Worple stared at Mr Chalice’s pen for a few seconds then said suddenly and decisively: “No, sir.”

The coroner leaned back, half turning, and addressed Larch. “Is there any question you would care to put, Chief Inspector?”

“I believe the witnesses have covered all the points that I can think of, sir.”

Mr Chalice nodded and faced the table once more. Although he was sitting without a jury, he did not believe in recording a verdict without giving his reasons. He drew the grey hair tangles down over his bright, shrewd eyes and began to speak.

“As the last witness so properly remarked”—Worple’s chin tightened with gratification—“guessing should not enter into an inquiry of this nature. Unfortunately, however, the evidence available to us is mainly of the kind that in a court of law would be called circumstantial. And forming conclusions from circumstantial evidence is a matter of putting two and two together: it is in some degree a speculative process. What we must guard against, of course, is making the answer more than four.

“Now, to start with, I am going to exclude the possibility that the four explosions of which we have heard today might have been unconnected incidents. The evidence leaves no doubt in my mind that the first three were contrived by one and the same person. What purpose that person entertained I cannot imagine, but some gesture or other would appear to have been intended.

“The fourth explosion did not follow the pattern established by the earlier ones. For one thing, it seems to have been the most violent of all. It was not staged in a public place, nor was it directed against a monument or symbol. An exhibitionist motive is not discernible.

“Moreover, it cost a human life.

“I conclude from these points of difference that the fourth explosion occurred spontaneously and accidentally.

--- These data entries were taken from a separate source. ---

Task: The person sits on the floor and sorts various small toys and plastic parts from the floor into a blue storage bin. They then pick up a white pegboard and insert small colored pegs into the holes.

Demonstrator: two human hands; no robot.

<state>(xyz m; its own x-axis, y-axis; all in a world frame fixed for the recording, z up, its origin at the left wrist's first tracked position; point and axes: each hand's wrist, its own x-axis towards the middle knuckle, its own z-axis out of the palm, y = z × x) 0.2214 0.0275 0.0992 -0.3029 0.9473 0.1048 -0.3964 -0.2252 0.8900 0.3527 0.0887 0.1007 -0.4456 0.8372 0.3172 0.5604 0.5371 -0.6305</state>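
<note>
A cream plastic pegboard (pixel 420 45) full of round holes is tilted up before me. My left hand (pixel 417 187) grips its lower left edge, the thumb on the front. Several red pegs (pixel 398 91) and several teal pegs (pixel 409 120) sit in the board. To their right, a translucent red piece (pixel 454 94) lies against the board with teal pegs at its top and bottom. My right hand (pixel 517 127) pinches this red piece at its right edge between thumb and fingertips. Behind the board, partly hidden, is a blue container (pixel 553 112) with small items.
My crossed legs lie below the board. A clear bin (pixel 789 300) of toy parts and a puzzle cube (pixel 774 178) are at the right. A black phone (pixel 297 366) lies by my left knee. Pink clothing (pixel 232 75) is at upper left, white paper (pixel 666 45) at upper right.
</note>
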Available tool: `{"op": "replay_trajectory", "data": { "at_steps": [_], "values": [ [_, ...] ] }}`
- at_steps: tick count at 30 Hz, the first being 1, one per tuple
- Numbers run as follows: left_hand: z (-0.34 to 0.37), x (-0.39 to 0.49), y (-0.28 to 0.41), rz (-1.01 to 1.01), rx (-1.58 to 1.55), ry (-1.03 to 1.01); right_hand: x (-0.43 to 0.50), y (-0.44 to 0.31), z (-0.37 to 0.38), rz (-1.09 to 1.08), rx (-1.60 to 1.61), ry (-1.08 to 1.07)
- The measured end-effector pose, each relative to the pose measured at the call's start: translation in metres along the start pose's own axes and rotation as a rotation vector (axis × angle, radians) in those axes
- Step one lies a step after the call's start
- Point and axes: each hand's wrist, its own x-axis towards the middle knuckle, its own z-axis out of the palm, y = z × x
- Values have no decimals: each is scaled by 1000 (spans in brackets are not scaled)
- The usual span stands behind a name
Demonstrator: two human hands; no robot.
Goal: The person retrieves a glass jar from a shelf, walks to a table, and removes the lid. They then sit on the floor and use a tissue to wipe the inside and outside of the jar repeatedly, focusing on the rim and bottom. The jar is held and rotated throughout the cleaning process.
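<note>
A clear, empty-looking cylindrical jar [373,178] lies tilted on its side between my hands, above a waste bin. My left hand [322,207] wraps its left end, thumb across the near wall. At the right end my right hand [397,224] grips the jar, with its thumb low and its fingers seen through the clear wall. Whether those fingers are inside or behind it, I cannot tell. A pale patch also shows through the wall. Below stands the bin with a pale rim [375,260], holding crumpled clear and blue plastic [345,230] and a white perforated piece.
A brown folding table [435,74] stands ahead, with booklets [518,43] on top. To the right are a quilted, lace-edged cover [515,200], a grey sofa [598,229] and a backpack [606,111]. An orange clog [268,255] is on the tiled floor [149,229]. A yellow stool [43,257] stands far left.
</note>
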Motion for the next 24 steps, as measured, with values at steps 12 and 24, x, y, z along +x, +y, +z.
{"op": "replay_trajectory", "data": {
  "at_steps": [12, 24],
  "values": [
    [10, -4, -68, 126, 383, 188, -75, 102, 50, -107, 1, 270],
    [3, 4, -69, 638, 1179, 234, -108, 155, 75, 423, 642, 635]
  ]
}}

“That brings us to its victim, Mr Stanley Biggadyke.

“It was his caravan in which the explosive substance lay—unless, of course, he had taken it with him when he left his car that night. In any case, he alone had access to the caravan, so we must presume that he was responsible for the explosive being there.

“That presumption is strengthened to virtual certainty when we take into consideration this fact. On all the nights when the first three explosions were engineered Mr Biggadyke had deliberately given a false account of his whereabouts and had even arranged for his story to be borne out by his friend, Mr Smiles, who today very rightly repudiated it.

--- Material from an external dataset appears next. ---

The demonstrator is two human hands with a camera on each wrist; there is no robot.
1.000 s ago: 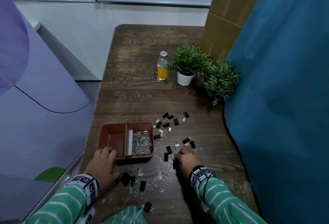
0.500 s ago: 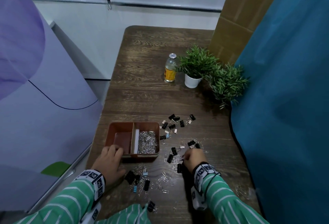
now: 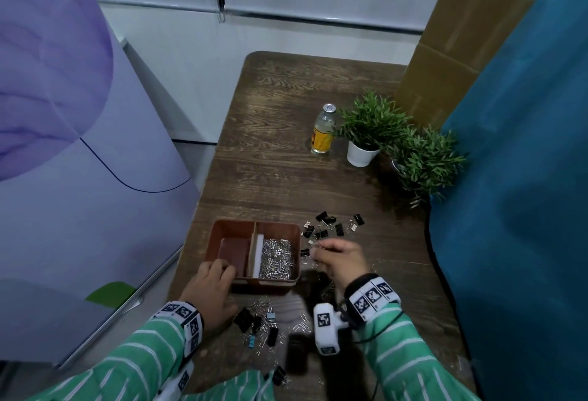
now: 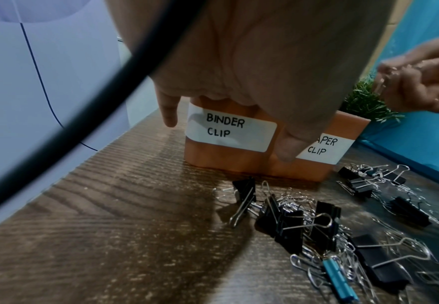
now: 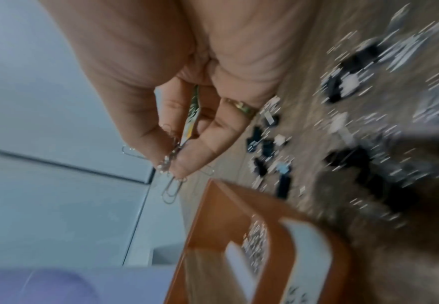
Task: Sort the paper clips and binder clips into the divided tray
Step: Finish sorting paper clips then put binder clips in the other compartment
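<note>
A brown divided tray point(image 3: 222, 232) sits at the table's near left. Its right compartment holds a heap of silver paper clips point(image 3: 276, 259); the left one looks bare. Labels on its front wall point(image 4: 229, 160) read BINDER CLIP and PAPER CLIP. My left hand point(image 3: 212, 283) grips the tray's near left rim, fingers over the edge. My right hand point(image 3: 339, 257) hovers just right of the tray, pinching a few silver paper clips point(image 5: 171, 164) between thumb and fingertips. Black binder clips point(image 3: 321, 231) and loose paper clips point(image 4: 296, 209) lie scattered behind, beside and in front of the tray.
A small glass bottle point(image 3: 324, 129) and two potted green plants point(image 3: 370, 127) stand at the back right. A blue curtain point(image 3: 515, 177) bounds the right side, a cardboard panel point(image 3: 477, 25) stands behind it. The table edge point(image 3: 191, 235) drops off at the left.
My right hand has risen from the clip pile on the table and moved up and left toward the tray, now pinching paper clips. The left hand stays on the tray rim.
</note>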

“It is no part of my duty to accuse the deceased of activities for which he might have been called to account in a court of justice. But in so far as those activities provide the only explanation of his death that seems tenable, I must express my view that Mr Biggadyke was the person responsible for the explosions on the third, seventeenth and twenty-fourth of June, and that he unintentionally caused the one which killed him in his caravan a week later.

“My verdict, accordingly, is death by misadventure.”

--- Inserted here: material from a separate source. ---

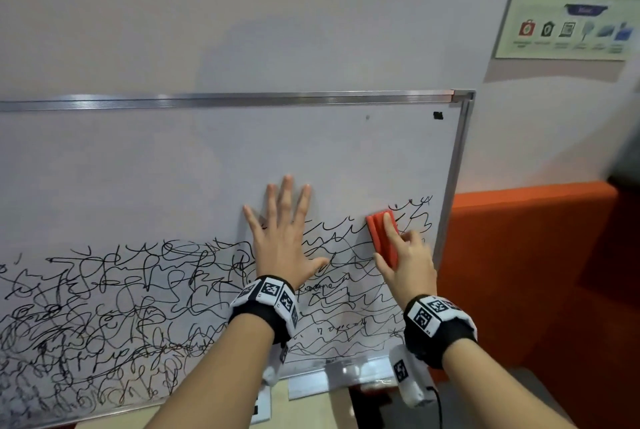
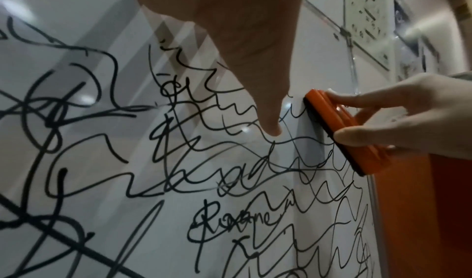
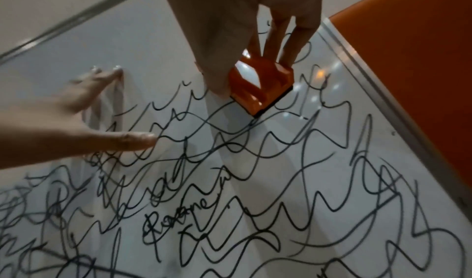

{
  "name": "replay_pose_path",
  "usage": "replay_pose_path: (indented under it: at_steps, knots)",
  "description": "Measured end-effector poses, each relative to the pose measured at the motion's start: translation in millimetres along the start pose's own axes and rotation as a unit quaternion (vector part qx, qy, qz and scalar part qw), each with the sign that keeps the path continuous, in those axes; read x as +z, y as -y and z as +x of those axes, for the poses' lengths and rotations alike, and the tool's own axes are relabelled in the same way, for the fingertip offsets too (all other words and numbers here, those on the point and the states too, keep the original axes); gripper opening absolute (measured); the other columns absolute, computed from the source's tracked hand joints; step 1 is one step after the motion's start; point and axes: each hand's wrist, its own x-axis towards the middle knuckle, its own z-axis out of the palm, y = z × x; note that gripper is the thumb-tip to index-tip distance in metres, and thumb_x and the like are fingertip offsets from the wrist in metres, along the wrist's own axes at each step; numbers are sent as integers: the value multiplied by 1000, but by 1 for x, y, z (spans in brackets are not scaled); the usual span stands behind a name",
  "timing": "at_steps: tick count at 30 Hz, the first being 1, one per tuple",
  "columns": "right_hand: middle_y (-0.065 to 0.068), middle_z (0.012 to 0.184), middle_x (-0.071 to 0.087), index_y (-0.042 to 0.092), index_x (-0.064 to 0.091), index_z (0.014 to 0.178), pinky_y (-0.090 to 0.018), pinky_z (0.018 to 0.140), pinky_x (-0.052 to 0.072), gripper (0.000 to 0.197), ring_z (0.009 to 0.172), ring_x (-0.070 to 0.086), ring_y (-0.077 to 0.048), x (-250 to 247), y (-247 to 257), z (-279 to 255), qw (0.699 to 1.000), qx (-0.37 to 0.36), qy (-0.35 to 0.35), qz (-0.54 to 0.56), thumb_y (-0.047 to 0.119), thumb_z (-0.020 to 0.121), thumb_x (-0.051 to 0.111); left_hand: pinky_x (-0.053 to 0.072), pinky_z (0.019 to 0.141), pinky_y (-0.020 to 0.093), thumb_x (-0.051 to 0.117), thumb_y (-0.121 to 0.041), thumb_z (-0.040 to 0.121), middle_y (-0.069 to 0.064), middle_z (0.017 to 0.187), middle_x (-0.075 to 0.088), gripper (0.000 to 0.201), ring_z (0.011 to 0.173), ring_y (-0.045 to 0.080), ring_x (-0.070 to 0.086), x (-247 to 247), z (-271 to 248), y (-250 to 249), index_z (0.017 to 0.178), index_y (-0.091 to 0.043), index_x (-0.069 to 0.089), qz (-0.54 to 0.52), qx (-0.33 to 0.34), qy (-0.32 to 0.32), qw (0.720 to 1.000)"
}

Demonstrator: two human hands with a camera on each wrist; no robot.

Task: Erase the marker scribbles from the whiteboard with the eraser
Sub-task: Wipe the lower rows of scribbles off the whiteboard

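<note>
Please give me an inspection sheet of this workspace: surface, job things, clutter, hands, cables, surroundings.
Surface: whiteboard, top part bare, lower part covered in black scribbles.
Job things: orange eraser flat against the board near its right edge.
Clutter: small black mark near the top right corner.
Hands: left hand pressed flat on the board, fingers spread; right hand holds the eraser.
Cables: black cable under the right wrist.
Surroundings: poster on the wall, orange panel at right.
</note>
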Motion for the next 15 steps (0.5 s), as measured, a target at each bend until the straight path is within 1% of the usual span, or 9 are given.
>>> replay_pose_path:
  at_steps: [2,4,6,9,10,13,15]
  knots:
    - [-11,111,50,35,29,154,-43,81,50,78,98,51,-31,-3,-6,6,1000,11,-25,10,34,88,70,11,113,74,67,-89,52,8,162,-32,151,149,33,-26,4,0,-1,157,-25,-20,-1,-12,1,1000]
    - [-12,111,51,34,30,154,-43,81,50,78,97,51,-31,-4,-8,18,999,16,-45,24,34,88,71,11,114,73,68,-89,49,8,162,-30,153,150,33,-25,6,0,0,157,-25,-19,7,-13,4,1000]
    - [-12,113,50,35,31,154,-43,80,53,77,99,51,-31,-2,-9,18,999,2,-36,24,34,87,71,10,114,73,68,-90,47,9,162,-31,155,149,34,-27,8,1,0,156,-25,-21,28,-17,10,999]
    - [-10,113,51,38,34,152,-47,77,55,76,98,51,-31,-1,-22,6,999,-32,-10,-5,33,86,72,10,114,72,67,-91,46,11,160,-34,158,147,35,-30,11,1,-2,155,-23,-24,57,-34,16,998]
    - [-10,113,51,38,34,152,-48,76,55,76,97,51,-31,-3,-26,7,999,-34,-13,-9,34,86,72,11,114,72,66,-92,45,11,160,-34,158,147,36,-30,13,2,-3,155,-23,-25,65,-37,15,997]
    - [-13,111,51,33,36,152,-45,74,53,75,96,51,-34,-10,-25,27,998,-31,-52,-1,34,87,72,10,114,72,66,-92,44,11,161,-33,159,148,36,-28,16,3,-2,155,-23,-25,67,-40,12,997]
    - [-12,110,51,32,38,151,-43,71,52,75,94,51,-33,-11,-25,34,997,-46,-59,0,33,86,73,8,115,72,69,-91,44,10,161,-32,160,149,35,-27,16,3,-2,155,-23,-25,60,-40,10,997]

“And no one,” the man from the Daily Sun murmured to Mr Kebble, “could say fairer nor that.”

Chapter Twelve

Mr Kebble could not remember when last a policeman had bought him a drink. It was therefore with a feeling of pleasurable awe that he accepted the brandy that Inspector Purbright brought to their table in the Nelson and Emma.

“So it’s all over, old chap,” said Kebble, having plunged his brandy into a half tankard of water and pledged the inspector’s health.

“It looks rather like it.”

“You’ll be going back now, I suppose. I’m sorry.”

“That’s nice of you, Mr Kebble. Actually, though, I shall probably hang on for a few more days. Chalmsbury’s quite an attractive little town.”